**ACTIVITY**
Every record, from first to last, should be retyped word for word.

RECORDS FOR THE TASK section start

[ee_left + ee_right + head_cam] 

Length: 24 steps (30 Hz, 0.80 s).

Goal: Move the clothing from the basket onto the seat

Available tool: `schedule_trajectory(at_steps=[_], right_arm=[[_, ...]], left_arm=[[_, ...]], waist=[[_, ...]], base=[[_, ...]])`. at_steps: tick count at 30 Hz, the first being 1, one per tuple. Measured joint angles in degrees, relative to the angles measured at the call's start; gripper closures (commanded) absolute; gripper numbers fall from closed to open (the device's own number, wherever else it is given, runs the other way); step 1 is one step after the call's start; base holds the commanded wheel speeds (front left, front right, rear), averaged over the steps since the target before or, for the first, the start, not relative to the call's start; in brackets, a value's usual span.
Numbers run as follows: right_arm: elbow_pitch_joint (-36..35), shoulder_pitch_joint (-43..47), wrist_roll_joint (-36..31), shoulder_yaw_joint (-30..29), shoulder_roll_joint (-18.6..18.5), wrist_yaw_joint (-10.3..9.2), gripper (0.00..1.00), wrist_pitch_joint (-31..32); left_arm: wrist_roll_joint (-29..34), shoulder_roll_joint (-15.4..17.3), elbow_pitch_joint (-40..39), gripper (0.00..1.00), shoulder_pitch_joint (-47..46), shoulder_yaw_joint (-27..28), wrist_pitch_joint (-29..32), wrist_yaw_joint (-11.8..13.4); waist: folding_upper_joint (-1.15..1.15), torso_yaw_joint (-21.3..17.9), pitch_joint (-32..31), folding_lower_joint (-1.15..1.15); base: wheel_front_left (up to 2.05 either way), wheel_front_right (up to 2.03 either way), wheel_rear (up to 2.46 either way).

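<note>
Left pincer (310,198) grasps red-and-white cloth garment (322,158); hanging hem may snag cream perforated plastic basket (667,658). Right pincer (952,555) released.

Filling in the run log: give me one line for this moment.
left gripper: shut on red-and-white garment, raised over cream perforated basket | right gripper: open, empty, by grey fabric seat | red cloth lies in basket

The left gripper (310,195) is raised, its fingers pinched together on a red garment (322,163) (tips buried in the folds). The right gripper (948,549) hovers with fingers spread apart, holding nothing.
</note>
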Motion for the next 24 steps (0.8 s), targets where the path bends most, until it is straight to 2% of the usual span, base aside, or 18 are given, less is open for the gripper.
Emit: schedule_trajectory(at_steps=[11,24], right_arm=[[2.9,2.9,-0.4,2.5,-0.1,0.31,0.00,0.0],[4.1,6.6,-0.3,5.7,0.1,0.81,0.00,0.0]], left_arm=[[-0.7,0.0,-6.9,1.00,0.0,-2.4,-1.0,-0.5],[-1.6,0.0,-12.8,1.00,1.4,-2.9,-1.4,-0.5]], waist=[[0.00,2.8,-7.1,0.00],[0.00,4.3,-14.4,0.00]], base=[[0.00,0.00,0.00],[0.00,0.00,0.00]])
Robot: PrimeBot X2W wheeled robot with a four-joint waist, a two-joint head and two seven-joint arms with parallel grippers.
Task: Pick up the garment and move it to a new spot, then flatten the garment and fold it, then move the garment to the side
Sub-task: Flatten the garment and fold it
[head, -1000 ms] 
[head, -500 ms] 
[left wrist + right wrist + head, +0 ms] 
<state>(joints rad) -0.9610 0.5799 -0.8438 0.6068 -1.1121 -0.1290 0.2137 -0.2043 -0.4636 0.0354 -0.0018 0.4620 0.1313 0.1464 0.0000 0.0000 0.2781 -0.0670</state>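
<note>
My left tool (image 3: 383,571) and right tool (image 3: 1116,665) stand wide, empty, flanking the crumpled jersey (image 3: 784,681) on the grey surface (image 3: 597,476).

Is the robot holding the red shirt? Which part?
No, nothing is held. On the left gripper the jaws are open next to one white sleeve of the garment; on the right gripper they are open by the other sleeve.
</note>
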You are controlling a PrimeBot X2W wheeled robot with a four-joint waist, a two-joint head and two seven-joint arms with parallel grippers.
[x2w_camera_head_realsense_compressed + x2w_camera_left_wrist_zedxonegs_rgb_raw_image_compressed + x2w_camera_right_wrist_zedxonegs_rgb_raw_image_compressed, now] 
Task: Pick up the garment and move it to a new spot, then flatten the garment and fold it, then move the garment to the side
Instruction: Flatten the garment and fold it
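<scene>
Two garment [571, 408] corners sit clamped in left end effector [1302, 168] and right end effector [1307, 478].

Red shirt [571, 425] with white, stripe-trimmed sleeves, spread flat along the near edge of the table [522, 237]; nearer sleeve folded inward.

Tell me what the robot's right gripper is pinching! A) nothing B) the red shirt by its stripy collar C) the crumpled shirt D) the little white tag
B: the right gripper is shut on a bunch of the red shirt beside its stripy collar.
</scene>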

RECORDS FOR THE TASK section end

**RESPONSE BELOW**
[ee_left + ee_right + head_cam] 

Length: 24 steps (30 Hz, 0.80 s).

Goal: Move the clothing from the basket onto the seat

Available tool: `schedule_trajectory(at_steps=[_], right_arm=[[_, ...]], left_arm=[[_, ...]], waist=[[_, ...]], base=[[_, ...]])`. at_steps: tick count at 30 Hz, the first being 1, one per tuple. Measured joint angles in degrees, relative to the angles measured at the call's start; gripper closures (commanded) absolute; gripper numbers fall from closed to open (the device's own number, wherever else it is given, runs the other way); step 1 is one step after the call's start; base holds the commanded wheel speeds (front left, front right, rear), averaged over the steps since the target before or, for the first, the start, not relative to the call's start; in brackets, a value's usual span.
Numbers run as follows: right_arm: elbow_pitch_joint (-36..35), shoulder_pitch_joint (-43..47), wrist_roll_joint (-36..31), shoulder_yaw_joint (-30..29), shoulder_roll_joint (-18.6..18.5), wrist_yaw_joint (-10.3..9.2), gripper (0.00..1.00), wrist_pitch_joint (-31..32); left_arm: wrist_roll_joint (-29..34), shoulder_roll_joint (-15.4..17.3), elbow_pitch_joint (-40..39), gripper (0.00..1.00), shoulder_pitch_joint (-47..46), shoulder_yaw_joint (-27..28), wrist_pitch_joint (-29..32), wrist_yaw_joint (-11.8..13.4); waist: folding_upper_joint (-1.15..1.15), torso_yaw_joint (-21.3..17.9), pitch_joint (-32..31), folding_lower_joint (-1.15..1.15); base: wheel_front_left (up to 2.05 either way), wheel_front_right (up to 2.03 either way), wheel_rear (up to 2.46 either way).

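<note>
Left pincer (310,198) grasps red-and-white cloth garment (322,158); hanging hem may snag cream perforated plastic basket (667,658). Right pincer (952,555) released.

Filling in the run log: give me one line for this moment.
left gripper: shut on red-and-white garment, raised over cream perforated basket | right gripper: open, empty, by grey fabric seat | red cloth lies in basket

The left gripper (310,195) is raised, its fingers pinched together on a red garment (322,163) (tips buried in the folds). The right gripper (948,549) hovers with fingers spread apart, holding nothing.
</note>
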Motion for the next 24 steps (0.8 s), targets where the path bends most, until it is straight to 2% of the usual span, base aside, or 18 are given, less is open for the gripper.
Emit: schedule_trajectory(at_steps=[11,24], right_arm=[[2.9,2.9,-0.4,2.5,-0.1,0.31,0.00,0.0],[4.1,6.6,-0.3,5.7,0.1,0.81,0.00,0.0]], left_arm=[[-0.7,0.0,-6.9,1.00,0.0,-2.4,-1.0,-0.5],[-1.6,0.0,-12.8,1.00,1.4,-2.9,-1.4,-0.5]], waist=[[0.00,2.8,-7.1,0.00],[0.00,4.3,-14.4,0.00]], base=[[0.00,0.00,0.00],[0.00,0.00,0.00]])
Robot: PrimeBot X2W wheeled robot with a four-joint waist, a two-joint head and two seven-joint arms with parallel grippers.
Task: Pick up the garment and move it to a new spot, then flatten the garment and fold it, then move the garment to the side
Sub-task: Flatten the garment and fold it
[head, -1000 ms] 
[head, -500 ms] 
[left wrist + right wrist + head, +0 ms] 
<state>(joints rad) -0.9610 0.5799 -0.8438 0.6068 -1.1121 -0.1290 0.2137 -0.2043 -0.4636 0.0354 -0.0018 0.4620 0.1313 0.1464 0.0000 0.0000 0.2781 -0.0670</state>
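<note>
My left tool (image 3: 383,571) and right tool (image 3: 1116,665) stand wide, empty, flanking the crumpled jersey (image 3: 784,681) on the grey surface (image 3: 597,476).

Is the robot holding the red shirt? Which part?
No, nothing is held. On the left gripper the jaws are open next to one white sleeve of the garment; on the right gripper they are open by the other sleeve.
</note>
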You are controlling a PrimeBot X2W wheeled robot with a four-joint waist, a two-joint head and two seven-joint arms with parallel grippers.
[x2w_camera_head_realsense_compressed + x2w_camera_left_wrist_zedxonegs_rgb_raw_image_compressed + x2w_camera_right_wrist_zedxonegs_rgb_raw_image_compressed, now] 
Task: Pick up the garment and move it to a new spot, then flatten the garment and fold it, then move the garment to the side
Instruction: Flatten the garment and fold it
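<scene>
Two garment [571, 408] corners sit clamped in left end effector [1302, 168] and right end effector [1307, 478].

Red shirt [571, 425] with white, stripe-trimmed sleeves, spread flat along the near edge of the table [522, 237]; nearer sleeve folded inward.

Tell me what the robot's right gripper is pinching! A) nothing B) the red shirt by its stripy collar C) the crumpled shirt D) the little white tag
B: the right gripper is shut on a bunch of the red shirt beside its stripy collar.
</scene>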

The exercise concludes with this answer.